What the task requires -
Print the records below exactly, from the line containing "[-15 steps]" down to the line containing "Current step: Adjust", both lines included, and omit every picture.

Material for this task -

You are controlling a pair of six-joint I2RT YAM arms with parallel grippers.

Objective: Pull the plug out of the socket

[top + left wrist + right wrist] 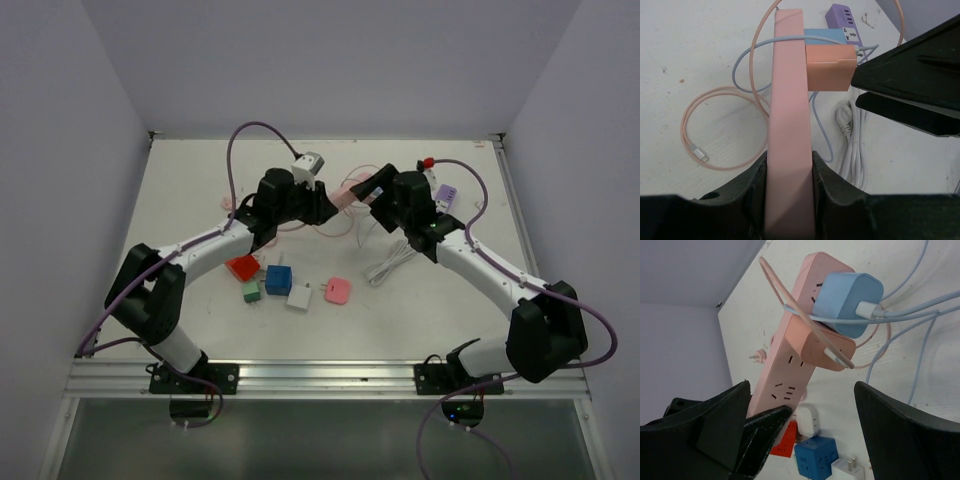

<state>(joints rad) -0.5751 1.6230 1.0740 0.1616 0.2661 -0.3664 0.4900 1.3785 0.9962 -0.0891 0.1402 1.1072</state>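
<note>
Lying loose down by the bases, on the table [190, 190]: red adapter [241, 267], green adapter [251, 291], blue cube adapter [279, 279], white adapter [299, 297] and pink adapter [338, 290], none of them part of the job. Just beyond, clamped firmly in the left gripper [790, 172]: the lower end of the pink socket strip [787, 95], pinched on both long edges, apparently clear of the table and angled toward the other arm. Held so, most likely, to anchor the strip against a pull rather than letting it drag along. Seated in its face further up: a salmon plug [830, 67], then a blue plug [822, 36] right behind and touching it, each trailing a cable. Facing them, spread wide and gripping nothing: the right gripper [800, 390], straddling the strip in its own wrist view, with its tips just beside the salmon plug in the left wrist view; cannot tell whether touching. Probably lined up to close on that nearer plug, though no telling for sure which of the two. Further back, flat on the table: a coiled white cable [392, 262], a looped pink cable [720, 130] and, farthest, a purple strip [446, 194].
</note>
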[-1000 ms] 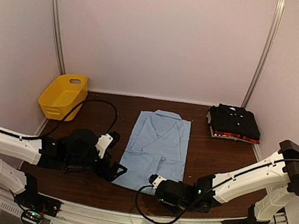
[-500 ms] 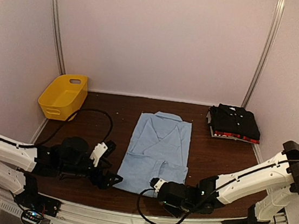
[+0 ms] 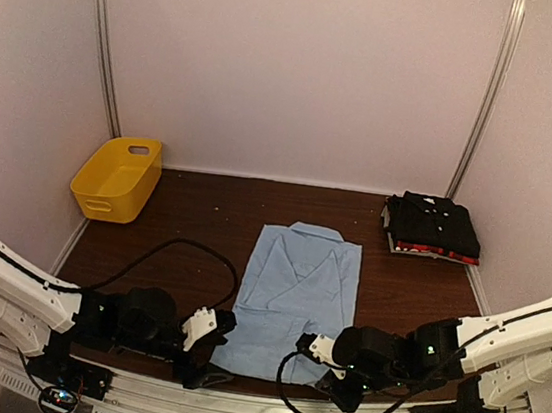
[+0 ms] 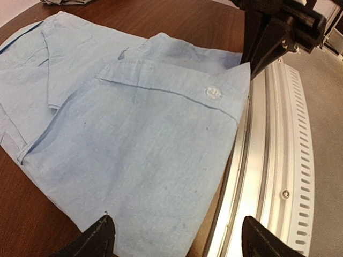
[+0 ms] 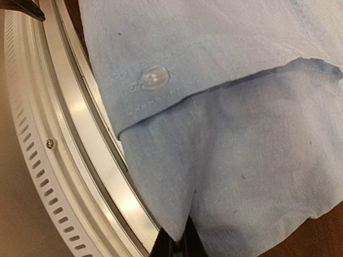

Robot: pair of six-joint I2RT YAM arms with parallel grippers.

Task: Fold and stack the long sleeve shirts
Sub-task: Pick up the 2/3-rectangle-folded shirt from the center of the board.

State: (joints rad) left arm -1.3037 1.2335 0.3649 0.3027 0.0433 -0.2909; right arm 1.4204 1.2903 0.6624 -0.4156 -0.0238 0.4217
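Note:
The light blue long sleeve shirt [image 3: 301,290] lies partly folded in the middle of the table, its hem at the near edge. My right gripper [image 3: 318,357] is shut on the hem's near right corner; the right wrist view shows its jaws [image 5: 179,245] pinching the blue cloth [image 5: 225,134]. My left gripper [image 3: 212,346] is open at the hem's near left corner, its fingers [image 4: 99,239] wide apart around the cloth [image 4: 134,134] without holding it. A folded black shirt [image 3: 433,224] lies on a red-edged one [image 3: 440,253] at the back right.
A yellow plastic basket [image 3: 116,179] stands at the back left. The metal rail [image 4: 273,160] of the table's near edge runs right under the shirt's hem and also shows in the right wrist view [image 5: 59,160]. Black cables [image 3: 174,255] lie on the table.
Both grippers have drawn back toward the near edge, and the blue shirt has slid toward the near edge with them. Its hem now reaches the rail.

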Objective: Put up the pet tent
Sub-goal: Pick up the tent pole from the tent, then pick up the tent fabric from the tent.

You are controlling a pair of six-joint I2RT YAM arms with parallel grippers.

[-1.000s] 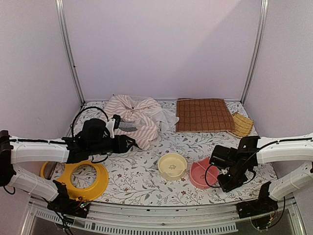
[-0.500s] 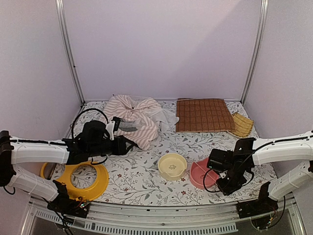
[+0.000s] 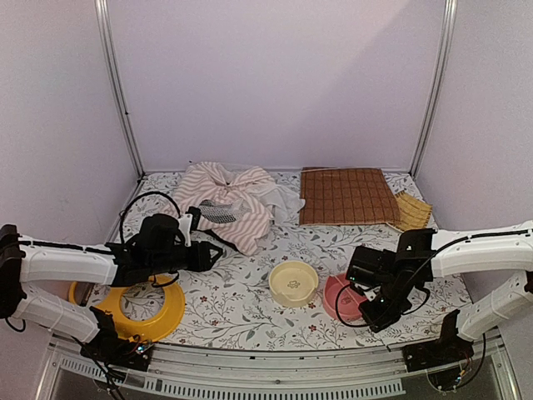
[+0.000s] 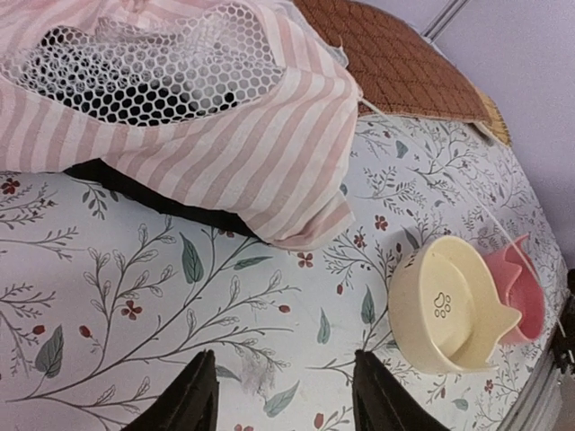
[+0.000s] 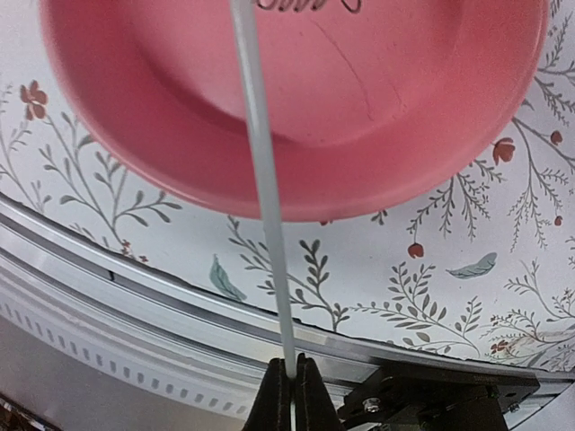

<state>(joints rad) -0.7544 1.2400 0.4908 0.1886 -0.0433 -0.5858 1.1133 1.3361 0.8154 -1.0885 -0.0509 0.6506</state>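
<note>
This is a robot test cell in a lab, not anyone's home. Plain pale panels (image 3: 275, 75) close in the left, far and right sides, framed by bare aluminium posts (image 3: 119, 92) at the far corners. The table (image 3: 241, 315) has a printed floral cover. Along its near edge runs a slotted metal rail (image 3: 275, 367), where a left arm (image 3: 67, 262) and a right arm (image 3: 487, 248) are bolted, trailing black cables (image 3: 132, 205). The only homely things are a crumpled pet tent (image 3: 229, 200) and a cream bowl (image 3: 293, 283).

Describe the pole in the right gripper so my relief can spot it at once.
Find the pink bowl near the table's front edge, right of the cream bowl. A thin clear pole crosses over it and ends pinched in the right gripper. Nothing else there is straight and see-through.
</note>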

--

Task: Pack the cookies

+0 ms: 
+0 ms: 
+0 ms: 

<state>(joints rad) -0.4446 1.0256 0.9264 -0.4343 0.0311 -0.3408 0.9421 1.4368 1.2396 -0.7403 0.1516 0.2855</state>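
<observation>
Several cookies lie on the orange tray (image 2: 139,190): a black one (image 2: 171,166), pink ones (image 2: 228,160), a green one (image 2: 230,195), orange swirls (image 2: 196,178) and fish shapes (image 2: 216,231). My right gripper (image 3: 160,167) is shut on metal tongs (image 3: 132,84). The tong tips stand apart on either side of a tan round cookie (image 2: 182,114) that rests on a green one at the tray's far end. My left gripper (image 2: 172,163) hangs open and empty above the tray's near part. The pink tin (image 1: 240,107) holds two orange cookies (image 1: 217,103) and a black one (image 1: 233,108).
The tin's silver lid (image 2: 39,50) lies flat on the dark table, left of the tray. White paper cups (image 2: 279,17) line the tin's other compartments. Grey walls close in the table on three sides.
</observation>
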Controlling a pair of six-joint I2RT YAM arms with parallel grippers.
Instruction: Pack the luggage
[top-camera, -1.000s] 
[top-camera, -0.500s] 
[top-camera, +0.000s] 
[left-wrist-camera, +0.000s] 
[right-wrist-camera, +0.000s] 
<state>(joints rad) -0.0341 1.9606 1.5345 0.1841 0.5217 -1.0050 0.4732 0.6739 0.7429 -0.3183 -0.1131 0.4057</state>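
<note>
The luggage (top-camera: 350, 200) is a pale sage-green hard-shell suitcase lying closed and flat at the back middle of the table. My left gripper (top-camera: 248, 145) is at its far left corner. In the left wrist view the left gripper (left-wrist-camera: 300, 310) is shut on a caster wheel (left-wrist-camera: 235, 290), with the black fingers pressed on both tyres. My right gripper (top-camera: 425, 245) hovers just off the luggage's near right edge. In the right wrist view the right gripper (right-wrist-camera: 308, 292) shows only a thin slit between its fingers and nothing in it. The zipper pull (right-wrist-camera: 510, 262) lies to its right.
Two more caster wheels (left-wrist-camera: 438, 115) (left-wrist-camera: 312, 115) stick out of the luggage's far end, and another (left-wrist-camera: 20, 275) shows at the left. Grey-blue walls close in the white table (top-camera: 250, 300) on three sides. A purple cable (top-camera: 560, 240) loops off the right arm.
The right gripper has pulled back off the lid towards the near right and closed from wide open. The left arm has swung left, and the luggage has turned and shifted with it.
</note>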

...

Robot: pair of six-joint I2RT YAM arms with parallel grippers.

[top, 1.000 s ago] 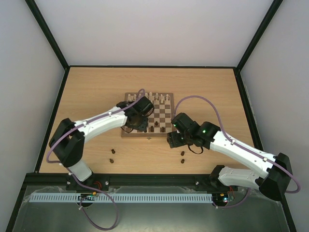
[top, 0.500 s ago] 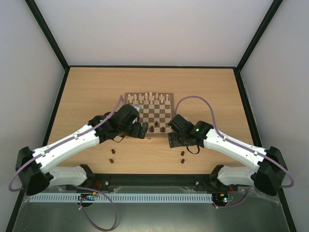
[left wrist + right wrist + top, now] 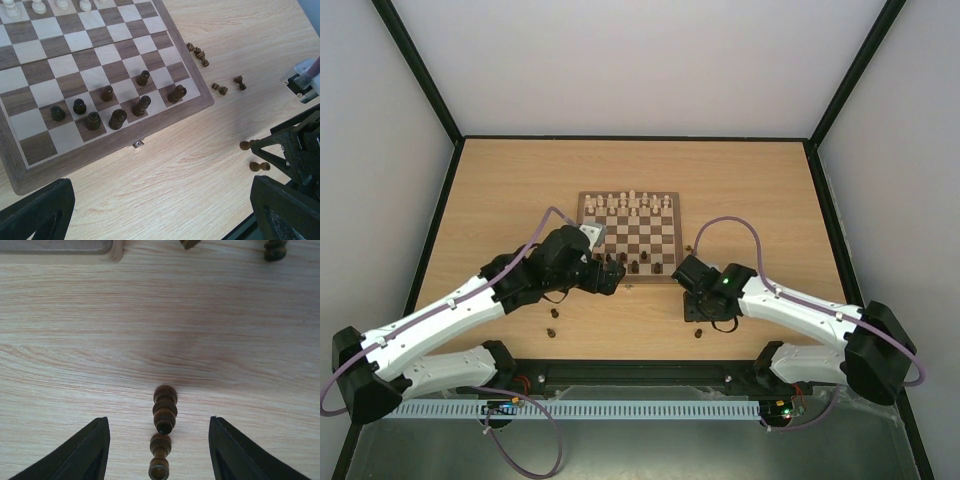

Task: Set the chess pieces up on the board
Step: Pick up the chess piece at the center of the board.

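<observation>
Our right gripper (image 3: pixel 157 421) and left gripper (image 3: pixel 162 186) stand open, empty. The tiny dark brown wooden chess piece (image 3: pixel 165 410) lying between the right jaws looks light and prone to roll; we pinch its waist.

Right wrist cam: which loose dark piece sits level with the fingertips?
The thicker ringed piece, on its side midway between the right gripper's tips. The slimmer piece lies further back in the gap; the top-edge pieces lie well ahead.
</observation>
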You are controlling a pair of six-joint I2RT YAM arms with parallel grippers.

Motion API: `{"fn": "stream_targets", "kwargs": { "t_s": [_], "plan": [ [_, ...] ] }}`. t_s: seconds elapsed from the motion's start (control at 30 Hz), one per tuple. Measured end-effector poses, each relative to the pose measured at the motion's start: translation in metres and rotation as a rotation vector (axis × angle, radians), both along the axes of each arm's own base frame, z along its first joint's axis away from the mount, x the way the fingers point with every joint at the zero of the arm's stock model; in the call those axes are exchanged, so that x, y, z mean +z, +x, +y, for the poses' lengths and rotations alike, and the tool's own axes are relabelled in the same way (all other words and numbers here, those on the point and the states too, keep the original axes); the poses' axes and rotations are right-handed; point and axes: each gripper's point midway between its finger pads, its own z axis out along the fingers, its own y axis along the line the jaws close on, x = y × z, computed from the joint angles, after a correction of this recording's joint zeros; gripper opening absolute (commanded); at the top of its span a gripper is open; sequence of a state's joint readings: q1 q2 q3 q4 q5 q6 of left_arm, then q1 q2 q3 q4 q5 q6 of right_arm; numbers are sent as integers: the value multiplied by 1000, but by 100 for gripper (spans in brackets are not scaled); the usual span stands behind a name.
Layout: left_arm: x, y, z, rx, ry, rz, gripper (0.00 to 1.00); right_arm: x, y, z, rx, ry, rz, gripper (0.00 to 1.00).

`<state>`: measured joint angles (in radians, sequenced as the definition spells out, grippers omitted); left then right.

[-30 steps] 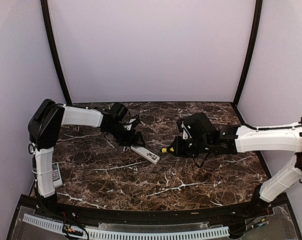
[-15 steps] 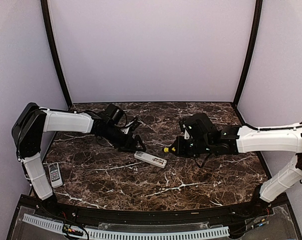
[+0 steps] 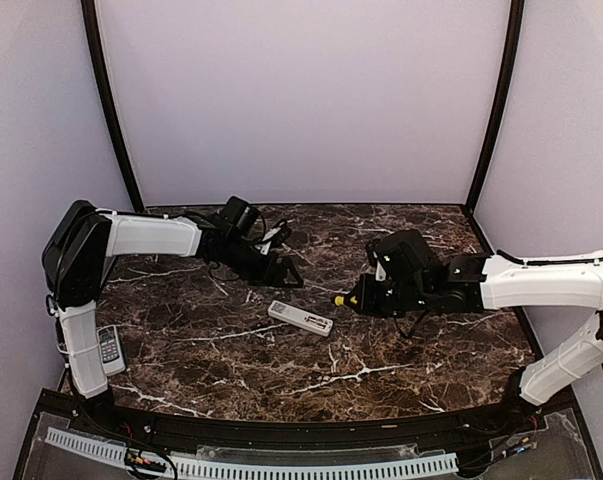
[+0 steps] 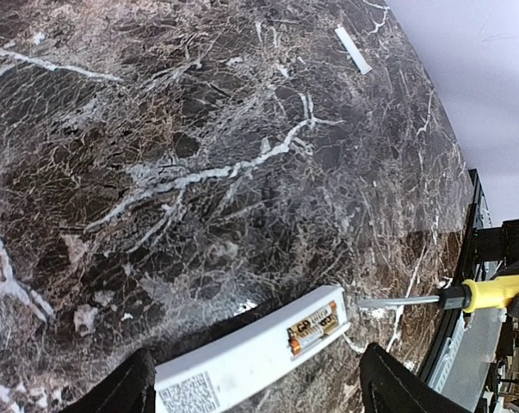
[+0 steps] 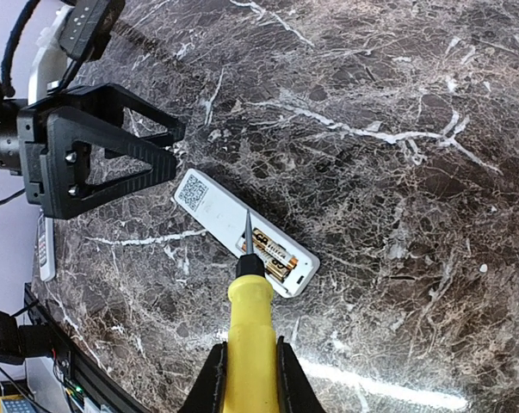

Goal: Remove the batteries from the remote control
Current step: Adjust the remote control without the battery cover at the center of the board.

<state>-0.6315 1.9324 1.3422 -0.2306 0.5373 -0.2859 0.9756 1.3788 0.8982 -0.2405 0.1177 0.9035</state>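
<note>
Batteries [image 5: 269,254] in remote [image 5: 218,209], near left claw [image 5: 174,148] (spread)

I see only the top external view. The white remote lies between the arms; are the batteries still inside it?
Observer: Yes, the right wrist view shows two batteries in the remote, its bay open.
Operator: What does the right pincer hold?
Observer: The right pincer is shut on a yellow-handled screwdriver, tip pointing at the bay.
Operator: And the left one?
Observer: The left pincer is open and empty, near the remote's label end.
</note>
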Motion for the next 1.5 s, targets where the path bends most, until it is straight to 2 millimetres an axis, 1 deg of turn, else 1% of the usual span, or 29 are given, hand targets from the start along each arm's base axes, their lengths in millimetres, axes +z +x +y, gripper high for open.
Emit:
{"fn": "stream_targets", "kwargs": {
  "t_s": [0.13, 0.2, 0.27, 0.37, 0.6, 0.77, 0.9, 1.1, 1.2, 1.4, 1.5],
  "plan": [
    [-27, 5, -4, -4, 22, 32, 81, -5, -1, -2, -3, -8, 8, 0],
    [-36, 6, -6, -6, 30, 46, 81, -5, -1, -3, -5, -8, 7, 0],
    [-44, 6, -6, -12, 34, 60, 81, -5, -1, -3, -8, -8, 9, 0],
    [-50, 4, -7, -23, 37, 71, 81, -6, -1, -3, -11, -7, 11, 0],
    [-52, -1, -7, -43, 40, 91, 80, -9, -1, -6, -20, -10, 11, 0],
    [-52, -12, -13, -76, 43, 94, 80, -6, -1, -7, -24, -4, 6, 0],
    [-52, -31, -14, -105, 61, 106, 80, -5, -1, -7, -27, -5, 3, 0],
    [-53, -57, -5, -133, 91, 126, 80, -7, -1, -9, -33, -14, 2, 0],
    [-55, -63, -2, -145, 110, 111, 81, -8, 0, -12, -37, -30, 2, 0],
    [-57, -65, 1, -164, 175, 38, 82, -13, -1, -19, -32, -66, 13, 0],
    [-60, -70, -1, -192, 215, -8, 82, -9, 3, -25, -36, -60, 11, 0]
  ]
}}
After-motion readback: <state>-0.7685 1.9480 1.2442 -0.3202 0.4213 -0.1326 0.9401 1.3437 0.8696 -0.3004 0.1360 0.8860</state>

Expected answer -
[-15 steps] 
[+0 steps] 
[+0 steps] 
[+0 steps] 

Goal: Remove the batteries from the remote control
Current step: Adjust the remote control without the battery cover at the center of the board.

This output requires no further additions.